By the time you have the ‘next big thing’ and realise you’re still not that happy, the new ‘next big thing’ will be out soon and someone is trying hard to sell it. And when we can take no more of new stuff we have so many ways of switching off: TV, laptops, movies, drugs, alcohol, music or just crash out on the bed.
I wonder how many of us have found ourselves in the self-help aisle of the book shop looking for something to give us some inspiration – a clue how to make sense of all this; just something that will help us to understand what the purpose of it all might be, and what our place in it might be. There are so many self-help books selling us some dream or other.
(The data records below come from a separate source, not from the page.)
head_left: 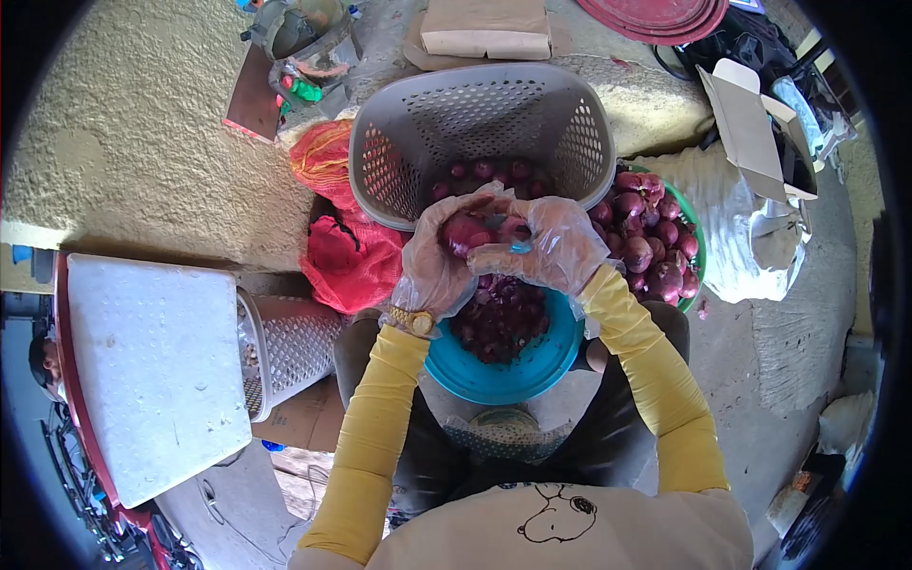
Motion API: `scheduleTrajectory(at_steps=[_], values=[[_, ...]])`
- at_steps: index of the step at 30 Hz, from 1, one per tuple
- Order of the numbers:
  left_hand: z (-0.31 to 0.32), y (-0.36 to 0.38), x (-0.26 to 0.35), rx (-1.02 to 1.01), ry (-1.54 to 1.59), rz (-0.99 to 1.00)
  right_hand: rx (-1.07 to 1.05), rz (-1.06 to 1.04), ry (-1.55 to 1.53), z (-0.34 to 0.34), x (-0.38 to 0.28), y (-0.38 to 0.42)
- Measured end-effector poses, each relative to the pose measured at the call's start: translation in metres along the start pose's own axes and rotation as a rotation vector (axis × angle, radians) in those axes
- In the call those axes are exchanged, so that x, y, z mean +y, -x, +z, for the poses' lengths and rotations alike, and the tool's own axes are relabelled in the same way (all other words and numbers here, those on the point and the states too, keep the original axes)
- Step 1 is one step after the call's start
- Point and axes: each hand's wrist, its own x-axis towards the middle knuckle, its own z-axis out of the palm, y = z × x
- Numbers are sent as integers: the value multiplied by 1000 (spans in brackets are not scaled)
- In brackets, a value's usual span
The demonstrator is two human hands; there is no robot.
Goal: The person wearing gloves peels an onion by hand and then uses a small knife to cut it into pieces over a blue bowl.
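My left hand [429,264], in a clear plastic glove with a gold watch at the wrist, closes around a red onion [464,234]. Opposite it, my right hand [565,242], also gloved, has its fingers curled against the onion. A small blue thing [521,247] shows between the right fingers; its kind is mostly hidden. Another reddish piece of onion [514,228] sits by the right fingertips. Below both hands, a blue basin [551,366] holds dark red onion skins and pieces [499,323]. Just beyond them stands a grey perforated basket [475,104] with several red onions [483,169] inside.
At the right, a green basin [701,252] is heaped with red onions [655,237] beside a white sack [760,247]. Red net bags [351,252] lie left of the basket. Farther left are a white foam board [152,370] and a light basket [294,347]. Cardboard boxes [484,28] stand behind.
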Motion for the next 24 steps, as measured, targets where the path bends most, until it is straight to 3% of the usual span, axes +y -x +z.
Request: scheduleTrajectory(at_steps=[2,8,24], values=[[-6,-3,-6,16,-118,138,-11,15,8,-3,-5,0],[-4,-6,0,45,-23,-1,-44,53,-33,2,-2,-1],[-6,-6,-5,65,-19,55,-124,59,-241,14,3,1]])
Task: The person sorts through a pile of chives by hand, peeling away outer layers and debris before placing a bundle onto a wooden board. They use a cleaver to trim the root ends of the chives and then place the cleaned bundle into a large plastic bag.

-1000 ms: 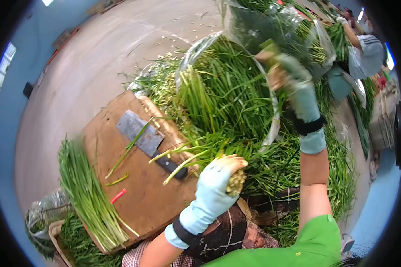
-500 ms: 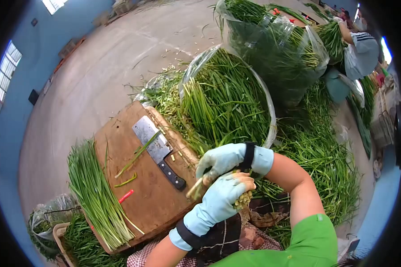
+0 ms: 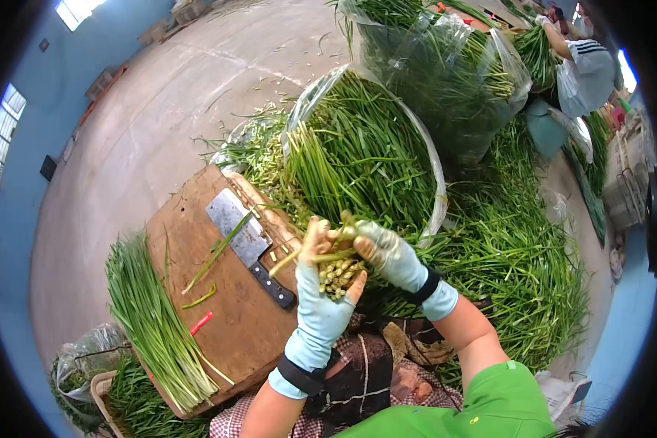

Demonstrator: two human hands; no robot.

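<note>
Nearest to you, your left hand [image 3: 320, 306], in a pale blue glove, was closed in a grip around a bunch of green stalks [image 3: 338, 271], cut ends facing you, held above your lap at the near edge of the wooden cutting board [image 3: 230, 321]. Your right hand [image 3: 387, 252], gloved alike, touched the same bunch from the right, its fingers [image 3: 363, 232] curled about the upper stalks. On the board, left of your hands, lay a cleaver [image 3: 247, 244] with its black handle toward you, a loose stalk across the blade, and a small red band [image 3: 203, 323] nearer the board's left side. A trimmed bundle of stalks [image 3: 153, 321] rested along the board's left edge. Beyond your hands stood a plastic-lined basket of stalks [image 3: 361, 150], with loose greens [image 3: 518, 255] heaped to its right. Farther off stood a clear bag of greens [image 3: 445, 69], and a second person [image 3: 588, 69] at the far right
</note>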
I wonder how often we take the time to look around us as what’s really there. Can you take pleasure in the flight of an insect, the sunlight dappled through the leaves, the smell of fresh cut grass, a simple breath of clean fresh air? If you can’t take pleasure in these and many other simple things then what makes you think you’ll find it in all the complex things we create?
Sometimes we become so immersed in the narrative of life, the fourth layer, that we forget we created it and continue to create it. If we can simply learn to simply be and put all our trust with an open heart in the living moment without trying to create anything out of it, we can find a peace and a joy that is truly refreshing.
So here’s a suggestion or perhaps a recommendation. Try and stay in the moment with no addition of thought as often as you can each day. Don’t worry about how long you can sustain it, it’s how often you manage it that counts for more at first.
So when you walk, just walk, let your attention focus softly on your breathing as a way to access the present. If your thoughts drift to that email you have to write or that conversation you’ll have later, just remind yourself, and bring yourself back to the present.
Try to learn to give yourself to the moment with a full heart expecting nothing from it and creating nothing beyond it. Be patient with yourself and try to enjoy it. You’ll know you’re making progress when the sort of simple joy that you haven’t felt since childhood starts to enter your heart. Use that as your guide and keep practicing.
I suggest that this may help to give you a little more freedom and a little more space so you don’t feel all of those little ‘issues’ you have to deal with are pressing in quite so close. Try it.